*** Provided information Section Begins ***
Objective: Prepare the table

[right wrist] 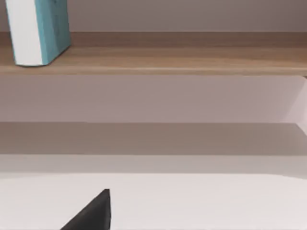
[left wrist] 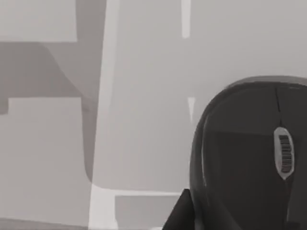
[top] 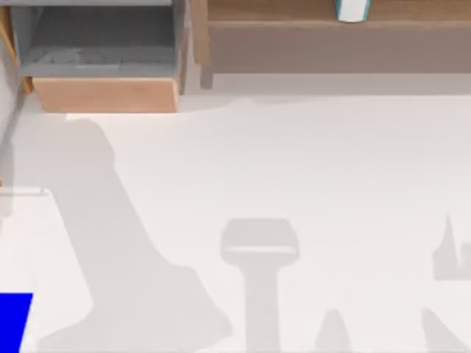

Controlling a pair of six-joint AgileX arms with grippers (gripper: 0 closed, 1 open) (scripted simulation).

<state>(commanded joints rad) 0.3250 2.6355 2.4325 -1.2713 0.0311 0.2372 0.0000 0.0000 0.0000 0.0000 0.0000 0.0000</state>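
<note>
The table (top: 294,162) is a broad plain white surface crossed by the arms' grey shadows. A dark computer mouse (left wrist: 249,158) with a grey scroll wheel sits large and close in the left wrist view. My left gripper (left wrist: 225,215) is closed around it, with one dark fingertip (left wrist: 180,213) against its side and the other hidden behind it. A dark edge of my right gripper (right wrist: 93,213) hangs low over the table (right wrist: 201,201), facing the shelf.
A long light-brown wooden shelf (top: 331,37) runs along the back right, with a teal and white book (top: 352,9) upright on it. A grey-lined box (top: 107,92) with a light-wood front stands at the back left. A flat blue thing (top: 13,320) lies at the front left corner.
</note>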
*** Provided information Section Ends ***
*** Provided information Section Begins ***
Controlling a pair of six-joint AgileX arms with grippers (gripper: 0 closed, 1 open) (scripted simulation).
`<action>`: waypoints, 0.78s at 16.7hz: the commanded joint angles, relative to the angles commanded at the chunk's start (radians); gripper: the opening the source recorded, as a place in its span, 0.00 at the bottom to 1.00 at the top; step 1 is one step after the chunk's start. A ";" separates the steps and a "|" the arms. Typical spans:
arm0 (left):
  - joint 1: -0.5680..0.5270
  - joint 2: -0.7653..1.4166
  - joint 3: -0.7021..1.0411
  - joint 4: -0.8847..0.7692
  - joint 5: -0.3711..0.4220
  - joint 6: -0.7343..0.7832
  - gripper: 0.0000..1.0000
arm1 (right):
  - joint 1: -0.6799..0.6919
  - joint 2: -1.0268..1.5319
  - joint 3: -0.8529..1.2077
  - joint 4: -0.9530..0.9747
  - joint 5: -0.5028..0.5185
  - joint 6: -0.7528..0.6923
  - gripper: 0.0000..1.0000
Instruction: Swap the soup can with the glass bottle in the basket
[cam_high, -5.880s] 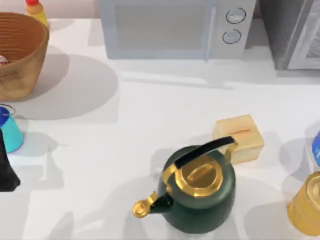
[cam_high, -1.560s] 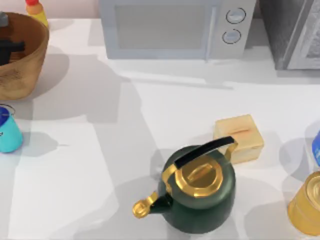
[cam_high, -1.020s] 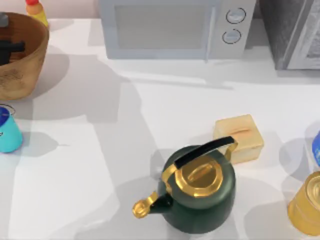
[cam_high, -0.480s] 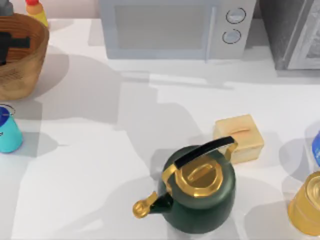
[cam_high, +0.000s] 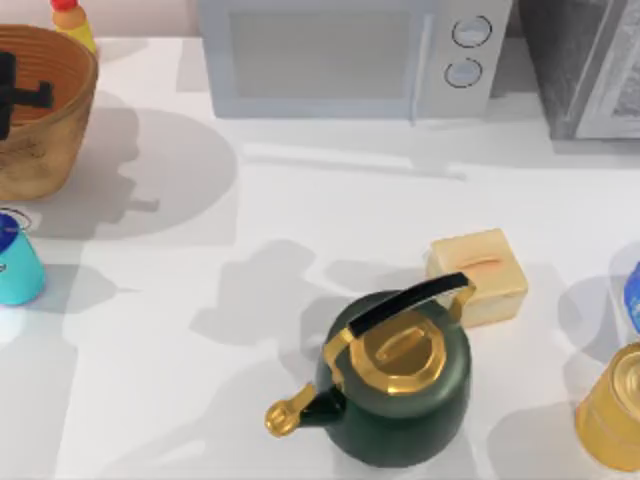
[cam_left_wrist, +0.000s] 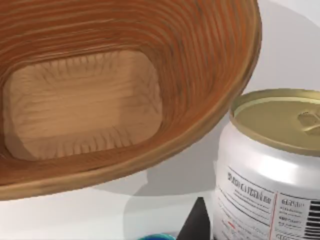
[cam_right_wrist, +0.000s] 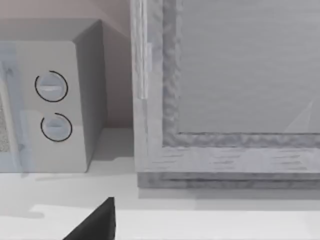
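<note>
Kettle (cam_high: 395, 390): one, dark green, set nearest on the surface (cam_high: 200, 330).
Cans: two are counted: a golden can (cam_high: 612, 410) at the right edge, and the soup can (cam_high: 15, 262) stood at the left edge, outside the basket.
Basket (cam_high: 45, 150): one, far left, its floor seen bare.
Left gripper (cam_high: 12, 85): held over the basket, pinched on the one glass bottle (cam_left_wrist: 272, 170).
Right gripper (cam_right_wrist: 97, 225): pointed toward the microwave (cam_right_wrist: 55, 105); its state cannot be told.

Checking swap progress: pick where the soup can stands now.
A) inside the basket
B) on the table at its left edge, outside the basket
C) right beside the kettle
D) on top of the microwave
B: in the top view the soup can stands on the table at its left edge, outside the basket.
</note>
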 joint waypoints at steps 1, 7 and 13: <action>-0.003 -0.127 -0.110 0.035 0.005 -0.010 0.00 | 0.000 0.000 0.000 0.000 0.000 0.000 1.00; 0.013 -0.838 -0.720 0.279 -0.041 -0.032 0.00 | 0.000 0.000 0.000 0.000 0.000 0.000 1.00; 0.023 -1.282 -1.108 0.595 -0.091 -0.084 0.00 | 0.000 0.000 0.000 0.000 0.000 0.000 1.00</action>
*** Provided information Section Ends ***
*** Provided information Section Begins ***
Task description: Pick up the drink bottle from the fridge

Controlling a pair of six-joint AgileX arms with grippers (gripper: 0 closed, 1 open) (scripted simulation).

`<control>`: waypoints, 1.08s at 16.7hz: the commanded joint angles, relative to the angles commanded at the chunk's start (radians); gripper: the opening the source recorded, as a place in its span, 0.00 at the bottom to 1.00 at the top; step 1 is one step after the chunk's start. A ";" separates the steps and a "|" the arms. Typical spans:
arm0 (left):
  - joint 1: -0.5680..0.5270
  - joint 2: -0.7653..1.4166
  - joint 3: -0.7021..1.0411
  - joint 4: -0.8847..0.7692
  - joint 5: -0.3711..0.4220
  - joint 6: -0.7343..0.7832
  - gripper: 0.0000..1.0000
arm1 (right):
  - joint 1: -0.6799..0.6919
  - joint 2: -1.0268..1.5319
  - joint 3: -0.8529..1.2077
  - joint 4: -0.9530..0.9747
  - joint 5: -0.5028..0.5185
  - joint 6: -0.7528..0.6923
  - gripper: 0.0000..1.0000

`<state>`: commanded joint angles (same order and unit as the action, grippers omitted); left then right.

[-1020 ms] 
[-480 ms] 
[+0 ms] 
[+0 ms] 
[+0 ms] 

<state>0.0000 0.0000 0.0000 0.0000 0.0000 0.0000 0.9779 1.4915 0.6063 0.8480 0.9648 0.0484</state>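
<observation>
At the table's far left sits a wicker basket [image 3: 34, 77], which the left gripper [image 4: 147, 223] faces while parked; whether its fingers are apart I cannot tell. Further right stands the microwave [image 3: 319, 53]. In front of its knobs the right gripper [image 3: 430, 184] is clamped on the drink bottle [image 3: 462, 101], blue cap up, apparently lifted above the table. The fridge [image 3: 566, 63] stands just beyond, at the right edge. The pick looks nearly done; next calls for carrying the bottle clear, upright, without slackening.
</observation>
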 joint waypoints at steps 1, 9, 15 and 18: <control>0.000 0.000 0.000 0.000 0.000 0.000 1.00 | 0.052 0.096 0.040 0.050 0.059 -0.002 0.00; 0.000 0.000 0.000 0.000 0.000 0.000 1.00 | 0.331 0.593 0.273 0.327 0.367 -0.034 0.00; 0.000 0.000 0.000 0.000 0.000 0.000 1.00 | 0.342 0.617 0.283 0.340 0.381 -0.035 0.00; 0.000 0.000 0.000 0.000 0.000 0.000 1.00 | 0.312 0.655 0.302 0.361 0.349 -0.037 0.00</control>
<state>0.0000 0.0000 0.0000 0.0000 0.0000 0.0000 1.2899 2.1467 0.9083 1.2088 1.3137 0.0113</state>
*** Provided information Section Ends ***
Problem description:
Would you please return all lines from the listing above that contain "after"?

Solution for this exercise:
`<action>`: waypoints, 0.78s at 16.7hz: the commanded joint angles, relative to the angles commanded at the chunk's start (radians); gripper: the opening the source recorded, as a place in its span, 0.00 at the bottom to 1.00 at the top; step 1 is one step after the chunk's start. A ";" separates the steps and a "|" the arms. Typical spans:
`<control>`: waypoints, 1.08s at 16.7hz: the commanded joint angles, relative to the angles commanded at the chunk's start (radians); gripper: the opening the source recorded, as a place in its span, 0.00 at the bottom to 1.00 at the top; step 1 is one step after the chunk's start. A ";" separates the steps and a "|" the arms. Typical spans:

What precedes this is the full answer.